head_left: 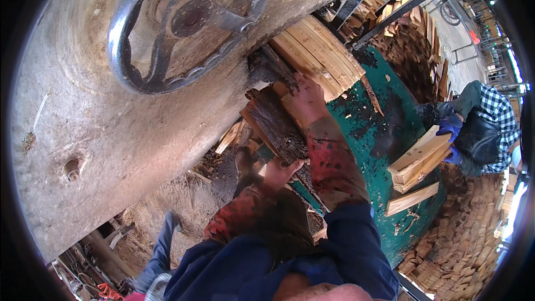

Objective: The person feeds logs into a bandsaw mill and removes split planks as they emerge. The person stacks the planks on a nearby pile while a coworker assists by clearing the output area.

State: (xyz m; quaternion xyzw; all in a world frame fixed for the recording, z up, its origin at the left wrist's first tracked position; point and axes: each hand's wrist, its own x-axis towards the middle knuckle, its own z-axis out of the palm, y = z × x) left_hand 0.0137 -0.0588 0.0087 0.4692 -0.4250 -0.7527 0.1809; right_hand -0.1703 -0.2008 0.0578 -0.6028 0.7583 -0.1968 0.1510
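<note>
My left hand [277,171] grips the lower end of a dark, wet-looking bundle of wooden boards [274,122], tilted between my two hands. My right hand [307,96] is closed on the upper end of those boards, its fingertips partly hidden among the dark pieces. Just beyond it, a stack of pale planks [315,56] lies on the edge of a green surface [362,150] stained with dark patches. Above and left of my hands is a large pale, worn plate [78,122] with a steel handwheel [120,42].
At right, a co-worker [496,122] in a checked shirt and blue gloves holds pale boards [418,161] over the green surface. Wood piles [451,228] lie behind. Dark metal bars [412,5] cross the top right. Another person's leg [161,251] shows at lower left.
</note>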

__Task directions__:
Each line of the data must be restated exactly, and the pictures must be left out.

__Exercise response__:
head_left: 

Objective: The person feeds logs into a bandsaw mill and removes split planks as they emerge. The person stacks the planks on a nearby pile while a coworker assists by clearing the output area.

State: (xyz m; quaternion xyzw; all in a world frame fixed for the recording, z up, its origin at the left wrist's first tracked position; point and axes: each hand's wrist, its own x-axis towards the middle knuckle, its own z-axis out of the palm, y = z × x) left_hand 0.0137 -0.0588 0.0087 0.4692 -0.4250 -0.7527 0.1809; right_hand -0.1703 -0.2008 0.0578 -0.6028 0.7583 -0.1968 0.1510
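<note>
My left hand [277,171] grips the lower end of a dark, wet-looking bundle of wooden boards [274,122], tilted between my two hands. My right hand [307,96] is closed on the upper end of those boards, its fingertips partly hidden among the dark pieces. Just beyond it, a stack of pale planks [315,56] lies on the edge of a green surface [362,150] stained with dark patches. Above and left of my hands is a large pale, worn plate [78,122] with a steel handwheel [120,42].
At right, a co-worker [496,122] in a checked shirt and blue gloves holds pale boards [418,161] over the green surface. Wood piles [451,228] lie behind. Dark metal bars [412,5] cross the top right. Another person's leg [161,251] shows at lower left.
</note>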

The output has been given in full.